Confiante na chegada do Brasil à final, Eraldo lembra que “em 1982, o Brasil não ganhou por um capricho do futebol” e foi eliminado pela “pior selecção da primeira fase”. “A Itália não jogava nada, era fortemente criticada pela imprensa italiana – os jogadores fizeram greve de entrevistas para os italianos e só falavam com os brasileiros. No entanto, por uma fatalidade, o Brasil perdeu. No basquetebol o melhor vai ganhar sempre, no voleibol o melhor vai ganhar sempre. No futebol não. Nem sempre o melhor vai ganhar”, sublinha.

Para além das peculiaridades futebolísticas, o jornalista considera que “há um tabu para ser quebrado”: “O Brasil sempre que foi para um Mundial como favorito, não foi bem-sucedido. Venceu quando foi desacreditado. Agora é favorito, e esse é um problema. A selecção de 70 era fantástica, mas no último jogo, antes de viajar para o México, fez um amigável com o Bangu, um clube pequeno do Rio de Janeiro. Não ganhou e acabou vaiada.”

Quanto aos restantes favoritos, a Espanha, para Eraldo Leite, perdeu esse estatuto ontem, porque “é impossível que a saída de um treinador a dois dias do início da competição não afecte os jogadores e a equipa”. Por isso, a “Alemanha ainda é a principal ameaça ao favoritismo do Brasil”. “Os últimos jogos não correram bem, mas eles crescem sempre com o decorrer das competições. É sempre assim.” Depois, há “uma nova geração da França muito talentosa”. Com Griezmann, Pogba, Mbappé, Dembélé, Umtiti e Fekir, “les bleus” são uma “selecção a temer” e “uma pedra na chuteira do Brasil”.

Curioso para ver o que a Bélgica conseguirá fazer – “Têm bons jogadores, mas na hora decisiva falta-lhes sentir o peso da camisola” -, este experiente jornalista brasileiro coloca Portugal e Argentina no mesmo patamar, apontando a sul-americanos e europeus o mesmo defeito: “Entregam toda a responsabilidade para o Messi e para o Cristiano Ronaldo: vão lá e resolvam.” Se Portugal “vai passar bem na primeira fase e pode chegar a uma meia-final”, a Argentina “tem problemas antigos na defesa" ("não tem um grande central desde Passarella”) e tem Messi. “Jogadores extremamente decisivos nos seus clubes, não são na selecção argentina. Higuaín, Agüero, Dybala ou Di María são actores secundários na cena do Messi. E não brilham.”

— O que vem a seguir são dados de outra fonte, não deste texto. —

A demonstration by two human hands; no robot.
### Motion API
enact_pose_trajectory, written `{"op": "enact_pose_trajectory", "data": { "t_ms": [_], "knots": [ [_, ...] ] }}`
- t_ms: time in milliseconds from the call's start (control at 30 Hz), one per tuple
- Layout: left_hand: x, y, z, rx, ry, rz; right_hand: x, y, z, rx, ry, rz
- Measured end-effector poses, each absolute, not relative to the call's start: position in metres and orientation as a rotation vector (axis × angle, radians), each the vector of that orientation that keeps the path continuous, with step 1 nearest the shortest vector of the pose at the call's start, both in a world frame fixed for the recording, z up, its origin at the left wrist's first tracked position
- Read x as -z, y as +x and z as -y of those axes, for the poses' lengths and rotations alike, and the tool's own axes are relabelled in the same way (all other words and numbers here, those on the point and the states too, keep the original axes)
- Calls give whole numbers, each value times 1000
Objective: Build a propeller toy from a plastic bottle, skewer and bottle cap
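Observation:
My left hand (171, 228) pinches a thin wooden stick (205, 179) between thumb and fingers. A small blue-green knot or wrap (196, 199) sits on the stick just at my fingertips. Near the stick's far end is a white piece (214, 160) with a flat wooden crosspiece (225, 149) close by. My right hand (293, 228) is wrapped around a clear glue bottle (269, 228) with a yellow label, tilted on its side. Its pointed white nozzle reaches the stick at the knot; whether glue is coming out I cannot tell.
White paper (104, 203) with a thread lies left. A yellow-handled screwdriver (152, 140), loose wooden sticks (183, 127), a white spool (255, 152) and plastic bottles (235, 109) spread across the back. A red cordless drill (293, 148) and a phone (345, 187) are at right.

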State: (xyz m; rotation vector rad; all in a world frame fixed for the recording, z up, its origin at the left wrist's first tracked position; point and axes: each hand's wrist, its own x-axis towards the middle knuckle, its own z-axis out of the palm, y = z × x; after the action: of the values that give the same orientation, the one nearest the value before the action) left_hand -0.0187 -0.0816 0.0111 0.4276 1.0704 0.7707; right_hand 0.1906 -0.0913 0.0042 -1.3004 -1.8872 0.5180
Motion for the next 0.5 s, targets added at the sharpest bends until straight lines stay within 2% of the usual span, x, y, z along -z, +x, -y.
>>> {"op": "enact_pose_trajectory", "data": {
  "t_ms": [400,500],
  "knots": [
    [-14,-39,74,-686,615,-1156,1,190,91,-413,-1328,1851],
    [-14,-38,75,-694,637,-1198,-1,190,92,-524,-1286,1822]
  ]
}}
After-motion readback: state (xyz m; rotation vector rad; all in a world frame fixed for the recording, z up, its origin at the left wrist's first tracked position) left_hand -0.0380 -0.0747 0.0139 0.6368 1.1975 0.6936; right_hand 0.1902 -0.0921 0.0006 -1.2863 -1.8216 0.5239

Para além dos problemas internos, Jorge Sampaoli terá também que ultrapassar um grupo complicado, no qual, para além das imprevisíveis Islândia e Nigéria, está uma das selecções que não pode ser negligenciada. Após fazer uma excelente fase de grupos no Euro 2016, a Croácia caiu frente a Portugal, mas quem tem Perisic, Rakitic, Modric, Kalinic e Mandzukic pode sempre ambicionar manter-se em prova até à segunda semana de Julho, a última do Mundial 2018. E há ainda a Inglaterra. Com excelentes resultados nos últimos anos nos escalões de formação, parece faltar alguma maturidade à selecção de Gareth Southgate, mas o confronto entre ingleses e belgas, na última jornada do Grupo G, em Kaliningrado, tem tudo para ser um dos mais espectaculares da primeira fase.